Rogelio Alaniz
En Trípoli, en Bengasi, en Tobruk, en Jalu, en Syrta, es decir, en las principales ciudades de Libia, el espectáculo es dantesco: edificios en llamas, calles transformadas en barricadas, tanques de guerra tomados por los rebeldes que festejan eufóricos la hazaña, soldados armados hasta los dientes y civiles resistiendo con armas improvisadas, algunos de ellos encapuchados, pero muchos con el rostro descubierto como si ya no les importara ser identificados por los servicios secretos del dictador o como si ya no les importara arriesgar la vida, perderla incluso, para sacarse de encima una dictadura que cuando ellos llegaron al mundo ya era antigua, corrupta y despótica.
Los jóvenes, y en particular los jóvenes estudiantes, son la vanguardia de la rebeldía social, un rasgo occidental si se quiere, y el testimonio de que esta dictadura dirigida con mano de hierro por un megalómano transformado según las circunstancias en un padre bueno y severo o en un desencajado perro rabioso, algunas modernizaciones produjo y hoy son esas modernizaciones culturales las que lo van a enviar al lugar que se merece: el basurero de la historia.

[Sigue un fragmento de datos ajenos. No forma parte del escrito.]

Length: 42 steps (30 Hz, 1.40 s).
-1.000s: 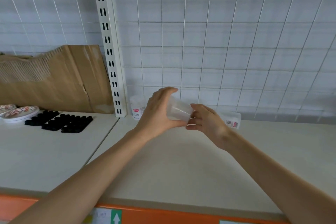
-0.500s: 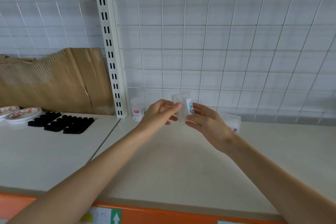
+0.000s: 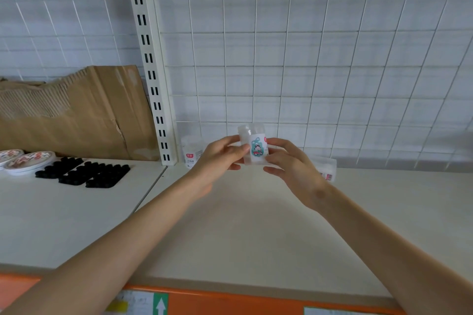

¿Será así? Espero que sea así; todo parece indicar que será así. El dictador por lo pronto ha desaparecido -algunos dicen que su ausencia se explica porque en estos días se hizo una cirugía estética para disimular arrugas y flaccideces- pero su lugar ha sido ocupado por los hijos. La familia, como dicen los mafiosos sicilianos, que aprendieron esos ritos de la tradición árabe.
No es casualidad que los déspotas actuales designen herederos a sus hijos. Por el contrario, es lo previsible, lo lógico, la respuesta inevitable de quienes conciben a la familia como una entidad superior al individuo y al Estado. Así lo hicieron el rey de Jordania y el dictador de Siria. Así pensaban hacerlo Ben Alí, Mubarak y, seguramente, Al Gadafi. Para ser justo, habría que decir también que lo mismo ocurre en Corea del Norte con la dinastía de los Kim il Sung y en Cuba con la dinastía de los Castro, dinastía que, dicho sea de paso, es la más antigua del mundo, con más de medio siglo de ejercicio absoluto del poder.